Federico Maria, Leoncini Mauro, Montangero Manuela, Valente Paolo
Dipartimento di Scienze Fisiche, Informatiche e Matematiche, Università di Modena e Reggio Emilia, 41125 Modena, Via Campi 213/b, Italy.
Algorithms Mol Biol. 2012 Aug 21;7(1):20. doi: 10.1186/1748-7188-7-20.
The notion of DNA motif is a mathematical abstraction used to model regions of the DNA (known as Transcription Factor Binding Sites, or TFBSs) that are bound by a given Transcription Factor to regulate gene expression or repression. In turn, DNA structured motifs are a mathematical counterpart that models sets of TFBSs that work in concert in the gene regulations processes of higher eukaryotic organisms. Typically, a structured motif is composed of an ordered set of isolated (or simple) motifs, separated by a variable, but somewhat constrained number of "irrelevant" base-pairs. Discovering structured motifs in a set of DNA sequences is a computationally hard problem that has been addressed by a number of authors using either a direct approach, or via the preliminary identification and successive combination of simple motifs.

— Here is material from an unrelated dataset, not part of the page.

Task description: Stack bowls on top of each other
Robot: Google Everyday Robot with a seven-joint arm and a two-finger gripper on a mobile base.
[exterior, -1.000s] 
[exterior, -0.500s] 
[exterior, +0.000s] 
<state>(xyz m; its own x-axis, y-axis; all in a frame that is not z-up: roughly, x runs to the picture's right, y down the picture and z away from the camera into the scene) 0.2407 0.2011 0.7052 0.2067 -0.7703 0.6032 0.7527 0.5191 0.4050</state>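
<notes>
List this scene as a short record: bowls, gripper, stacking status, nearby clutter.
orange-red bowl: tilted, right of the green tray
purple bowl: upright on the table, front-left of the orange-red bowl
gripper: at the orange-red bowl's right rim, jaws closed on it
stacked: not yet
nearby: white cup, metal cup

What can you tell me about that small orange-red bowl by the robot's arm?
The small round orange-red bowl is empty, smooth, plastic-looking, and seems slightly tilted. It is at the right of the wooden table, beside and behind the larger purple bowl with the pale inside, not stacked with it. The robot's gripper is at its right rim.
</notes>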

We describe a computational tool, named SISMA, for the de-novo discovery of structured motifs in a set of DNA sequences. SISMA is an exact, enumerative algorithm, meaning that it finds all the motifs conforming to the specifications. It does so in two stages: first it discovers all the possible component simple motifs, then combines them in a way that respects the given constraints. We developed SISMA mainly with the aim of understanding the potential benefits of such a 2-stage approach w.r.t. direct methods. In fact, no 2-stage software was available for the general problem of structured motif discovery, but only a few tools that solved restricted versions of the problem. We evaluated SISMA against other published tools on a comprehensive benchmark made of both synthetic and real biological datasets. In a significant number of cases, SISMA outperformed the competitors, exhibiting a good performance also in most of the cases in which it was inferior.
A reflection on the results obtained lead us to conclude that a 2-stage approach can be implemented with many advantages over direct approaches. Some of these have to do with greater modularity, ease of parallelization, and the possibility to perform adaptive searches of structured motifs. As another consideration, we noted that most hard instances for SISMA were easy to detect in advance. In these cases one may initially opt for a direct method; or, as a viable alternative in most laboratories, one could run both direct and 2-stage tools in parallel, halting the computations when the first halts.
DNA基序的概念是一种数学抽象,用于对DNA区域(称为转录因子结合位点,或TFBS)进行建模,这些区域被特定的转录因子结合以调节基因表达或抑制。反过来,DNA结构化基序是一种数学对应物,用于对在高等真核生物基因调控过程中协同作用的TFBS集合进行建模。通常,一个结构化基序由一组有序的孤立(或简单)基序组成,它们之间由数量可变但有一定限制的“无关”碱基对分隔。在一组DNA序列中发现结构化基序是一个计算难题,许多作者使用直接方法或通过简单基序的初步识别和连续组合来解决这个问题。
我们描述了一种名为SISMA的计算工具,用于在一组DNA序列中从头发现结构化基序。SISMA是一种精确的枚举算法,这意味着它会找到所有符合规范的基序。它分两个阶段进行:首先它发现所有可能的组成简单基序,然后以符合给定约束的方式将它们组合起来。我们开发SISMA主要是为了了解这种两阶段方法相对于直接方法的潜在优势。事实上,对于结构化基序发现的一般问题,没有可用的两阶段软件,只有少数工具解决了该问题的受限版本。我们在由合成和真实生物数据集组成的综合基准上,将SISMA与其他已发表的工具进行了评估。在大量情况下,SISMA优于竞争对手,在大多数不如竞争对手表现的情况下也表现出良好的性能。
对所获得结果的思考使我们得出结论,两阶段方法相对于直接方法具有许多优势。其中一些优势与更高的模块化、易于并行化以及对结构化基序进行自适应搜索的可能性有关。作为另一个考虑因素,我们注意到SISMA的大多数困难实例很容易预先检测到。在这些情况下,人们可以最初选择直接方法;或者,作为大多数实验室可行的替代方法,可以并行运行直接工具和两阶段工具,当第一个工具停止时停止计算。